Your answer should be the entire listing, printed exactly.

BEGIN

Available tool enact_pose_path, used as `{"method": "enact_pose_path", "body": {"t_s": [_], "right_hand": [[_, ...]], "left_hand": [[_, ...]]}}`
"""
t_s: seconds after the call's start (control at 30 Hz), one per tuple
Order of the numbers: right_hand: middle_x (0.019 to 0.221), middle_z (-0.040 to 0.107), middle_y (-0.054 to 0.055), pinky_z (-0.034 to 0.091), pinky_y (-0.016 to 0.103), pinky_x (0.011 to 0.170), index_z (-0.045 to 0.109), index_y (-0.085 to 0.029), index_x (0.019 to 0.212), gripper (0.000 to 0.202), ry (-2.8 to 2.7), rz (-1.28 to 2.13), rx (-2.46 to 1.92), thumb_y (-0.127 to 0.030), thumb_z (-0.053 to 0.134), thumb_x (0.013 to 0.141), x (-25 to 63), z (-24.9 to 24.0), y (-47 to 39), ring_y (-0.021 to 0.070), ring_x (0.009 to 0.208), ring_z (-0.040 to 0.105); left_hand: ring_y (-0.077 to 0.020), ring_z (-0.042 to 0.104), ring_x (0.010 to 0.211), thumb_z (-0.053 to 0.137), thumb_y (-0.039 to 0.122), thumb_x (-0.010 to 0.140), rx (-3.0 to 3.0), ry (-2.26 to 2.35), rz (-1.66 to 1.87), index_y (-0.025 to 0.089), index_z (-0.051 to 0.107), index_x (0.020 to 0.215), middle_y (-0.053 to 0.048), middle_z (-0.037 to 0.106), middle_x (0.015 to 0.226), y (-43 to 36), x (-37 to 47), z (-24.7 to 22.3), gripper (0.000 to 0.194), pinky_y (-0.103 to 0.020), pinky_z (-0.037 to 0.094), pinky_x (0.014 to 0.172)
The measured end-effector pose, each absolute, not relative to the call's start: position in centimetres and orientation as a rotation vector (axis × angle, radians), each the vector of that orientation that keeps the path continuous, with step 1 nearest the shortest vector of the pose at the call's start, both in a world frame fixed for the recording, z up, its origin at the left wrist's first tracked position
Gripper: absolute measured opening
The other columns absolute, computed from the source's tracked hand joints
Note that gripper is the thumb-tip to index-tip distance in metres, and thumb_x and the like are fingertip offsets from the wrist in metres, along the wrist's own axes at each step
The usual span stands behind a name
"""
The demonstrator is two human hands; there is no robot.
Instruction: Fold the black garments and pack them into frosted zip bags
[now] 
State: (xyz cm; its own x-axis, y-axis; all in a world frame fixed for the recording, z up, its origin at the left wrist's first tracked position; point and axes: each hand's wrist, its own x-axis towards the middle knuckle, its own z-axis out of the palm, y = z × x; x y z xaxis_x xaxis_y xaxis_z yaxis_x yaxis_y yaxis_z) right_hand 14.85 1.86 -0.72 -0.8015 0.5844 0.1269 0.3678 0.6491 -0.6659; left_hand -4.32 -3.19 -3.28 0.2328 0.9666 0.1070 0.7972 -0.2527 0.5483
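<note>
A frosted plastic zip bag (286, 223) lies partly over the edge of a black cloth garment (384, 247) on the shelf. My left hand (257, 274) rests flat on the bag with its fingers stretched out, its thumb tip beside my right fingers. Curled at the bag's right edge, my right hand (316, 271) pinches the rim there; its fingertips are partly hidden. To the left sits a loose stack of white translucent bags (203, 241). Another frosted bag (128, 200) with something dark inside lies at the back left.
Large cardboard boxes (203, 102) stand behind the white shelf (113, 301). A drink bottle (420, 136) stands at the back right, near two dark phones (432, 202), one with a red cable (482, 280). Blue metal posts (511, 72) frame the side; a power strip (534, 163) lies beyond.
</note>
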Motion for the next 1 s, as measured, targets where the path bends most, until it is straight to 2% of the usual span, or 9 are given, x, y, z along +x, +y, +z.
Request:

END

▸ **Your response**:
Available tool enact_pose_path, used as `{"method": "enact_pose_path", "body": {"t_s": [_], "right_hand": [[_, ...]], "left_hand": [[_, ...]]}}`
"""
t_s: seconds after the call's start (control at 30 Hz), one per tuple
Order of the numbers: right_hand: middle_x (0.019 to 0.221), middle_z (-0.040 to 0.107), middle_y (-0.054 to 0.055), pinky_z (-0.034 to 0.091), pinky_y (-0.016 to 0.103), pinky_x (0.011 to 0.170), index_z (-0.045 to 0.109), index_y (-0.085 to 0.029), index_x (0.019 to 0.212), gripper (0.000 to 0.202), ry (-2.8 to 2.7), rz (-1.28 to 2.13), rx (-2.46 to 1.92), thumb_y (-0.127 to 0.030), thumb_z (-0.053 to 0.134), thumb_x (0.013 to 0.141), x (-25 to 63), z (-24.9 to 24.0), y (-47 to 39), ring_y (-0.021 to 0.070), ring_x (0.009 to 0.208), ring_z (-0.040 to 0.105); left_hand: ring_y (-0.077 to 0.020), ring_z (-0.042 to 0.104), ring_x (0.010 to 0.211), thumb_z (-0.053 to 0.137), thumb_y (-0.039 to 0.122), thumb_x (-0.010 to 0.140), rx (-3.0 to 3.0), ry (-2.26 to 2.35), rz (-1.66 to 1.87), index_y (-0.025 to 0.089), index_z (-0.051 to 0.107), index_x (0.020 to 0.215), middle_y (-0.053 to 0.048), middle_z (-0.037 to 0.106), middle_x (0.015 to 0.226), y (-43 to 36), x (-37 to 47), z (-24.7 to 22.3), gripper (0.000 to 0.194), pinky_y (-0.103 to 0.020), pinky_z (-0.037 to 0.094), pinky_x (0.014 to 0.172)
The measured end-effector pose, each absolute, not relative to the call's start: position in centimetres and orientation as a rotation vector (axis × angle, radians), each the vector of that orientation that keeps the path continuous, with step 1 nearest the shortest vector of the pose at the call's start, both in a world frame fixed for the recording, z up, its origin at the left wrist's first tracked position
Gripper: absolute measured opening
The other columns absolute, computed from the source's tracked hand joints
Note that gripper is the thumb-tip to index-tip distance in metres, and thumb_x and the like are fingertip offsets from the wrist in metres, along the wrist's own axes at each step
The usual span stands behind a name
"""
The demonstrator is two human hands; there is no robot.
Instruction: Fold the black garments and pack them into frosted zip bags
[now] 
State: (xyz cm; its own x-axis, y-axis; all in a world frame fixed for the recording, z up, its origin at the left wrist's first tracked position; point and axes: each hand's wrist, its own x-axis towards the middle knuckle, its own z-axis out of the palm, y = z × x; x y z xaxis_x xaxis_y xaxis_z yaxis_x yaxis_y yaxis_z) right_hand 14.85 1.86 -0.72 -0.8015 0.5844 0.1269 0.3678 0.6491 -0.6659; left_hand -4.32 -3.19 -3.28 0.2328 0.9666 0.1070 0.7972 -0.2527 0.5483
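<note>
A frosted plastic zip bag (286, 223) lies partly over the edge of a black cloth garment (384, 247) on the shelf. My left hand (257, 274) rests flat on the bag with its fingers stretched out, its thumb tip beside my right fingers. Curled at the bag's right edge, my right hand (316, 271) pinches the rim there; its fingertips are partly hidden. To the left sits a loose stack of white translucent bags (203, 241). Another frosted bag (128, 200) with something dark inside lies at the back left.
Large cardboard boxes (203, 102) stand behind the white shelf (113, 301). A drink bottle (420, 136) stands at the back right, near two dark phones (432, 202), one with a red cable (482, 280). Blue metal posts (511, 72) frame the side; a power strip (534, 163) lies beyond.
</note>
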Motion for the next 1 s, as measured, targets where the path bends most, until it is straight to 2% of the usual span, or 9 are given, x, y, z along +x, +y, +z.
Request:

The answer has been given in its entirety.